Ziel des 29-Jährigen ist die WM 2014 in Brasilien, diese sieht er durch seine Reservistenrolle aber gefährdet. "Wir haben in der belgischen Nationalmannschaft eine sehr hohe Qualität. Man muss im Verein deshalb konstant Spielpraxis bekommen", sagte de Camargo.
Angebote liegen vor
Sollte der Angreifer bei der Borussia keine Perspektive mehr sehen, könnte es noch zu einem Transfer im Winter kommen. Neben Standard Lüttich und dem RSC Anderlecht soll auch der brasilianische Klub FC Sao Paulo interessiert sein.
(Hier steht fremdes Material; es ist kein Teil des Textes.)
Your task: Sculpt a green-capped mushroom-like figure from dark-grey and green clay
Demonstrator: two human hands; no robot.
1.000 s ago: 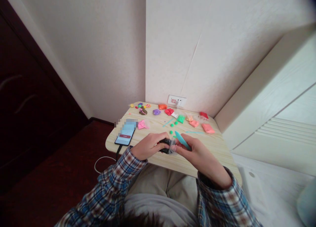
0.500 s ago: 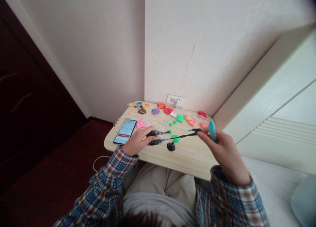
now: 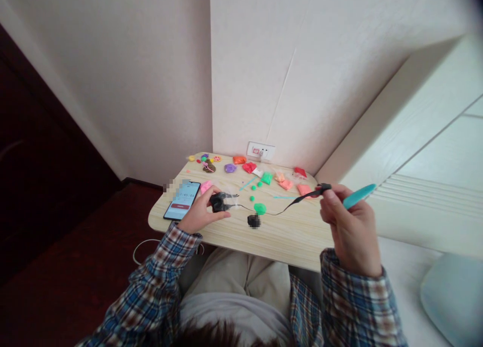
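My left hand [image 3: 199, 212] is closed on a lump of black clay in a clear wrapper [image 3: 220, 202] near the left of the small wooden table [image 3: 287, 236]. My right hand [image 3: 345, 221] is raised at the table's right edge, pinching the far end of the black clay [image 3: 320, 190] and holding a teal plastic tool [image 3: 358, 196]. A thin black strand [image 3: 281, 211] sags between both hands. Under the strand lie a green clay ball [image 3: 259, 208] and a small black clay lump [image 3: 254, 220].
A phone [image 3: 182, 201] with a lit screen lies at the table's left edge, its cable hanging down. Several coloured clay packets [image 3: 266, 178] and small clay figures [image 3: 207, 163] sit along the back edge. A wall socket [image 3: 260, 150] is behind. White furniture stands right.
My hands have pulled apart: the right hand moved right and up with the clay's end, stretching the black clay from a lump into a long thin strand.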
In Gladbach bleiben die Verantwortlichen derweil gelassen. "Igor kann sich im Training jeden Tag anbieten. Es ist kein Platz im Team reserviert. Für niemanden", sagte Trainer Favre. "Die Bundesliga ist keine Wohlfühl-, sondern eine Leistungsgesellschaft", sieht Manager Max Eberl de Camargo in der Pflicht.